> [WHAT NEEDS TO BE DONE]: Tell how many lines in the data below include the word "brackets". The answer is the number only.
****************
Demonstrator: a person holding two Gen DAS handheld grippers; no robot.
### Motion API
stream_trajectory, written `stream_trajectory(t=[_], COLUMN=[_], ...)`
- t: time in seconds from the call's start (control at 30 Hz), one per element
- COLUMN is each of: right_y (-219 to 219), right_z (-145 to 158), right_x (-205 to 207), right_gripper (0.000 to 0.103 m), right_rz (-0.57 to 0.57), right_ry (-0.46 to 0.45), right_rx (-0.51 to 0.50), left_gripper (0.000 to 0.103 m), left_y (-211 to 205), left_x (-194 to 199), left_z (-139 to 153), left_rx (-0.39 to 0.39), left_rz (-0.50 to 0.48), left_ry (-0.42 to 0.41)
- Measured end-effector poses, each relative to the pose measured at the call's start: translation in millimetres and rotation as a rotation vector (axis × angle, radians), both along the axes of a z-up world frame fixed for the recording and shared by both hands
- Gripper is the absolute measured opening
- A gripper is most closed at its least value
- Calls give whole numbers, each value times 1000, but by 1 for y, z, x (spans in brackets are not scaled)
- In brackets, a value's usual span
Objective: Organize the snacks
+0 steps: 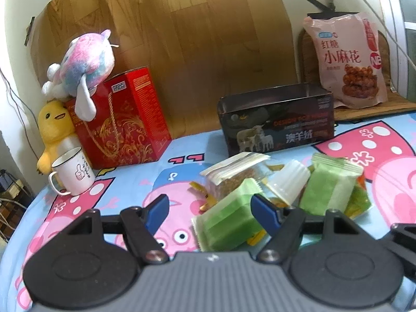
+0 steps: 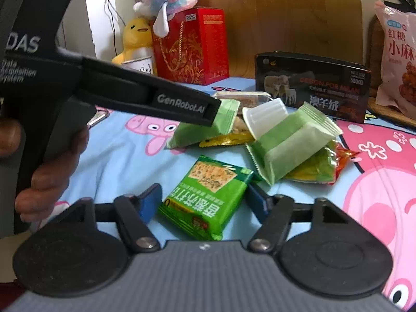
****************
> [REPLY TO THE TASK]: 2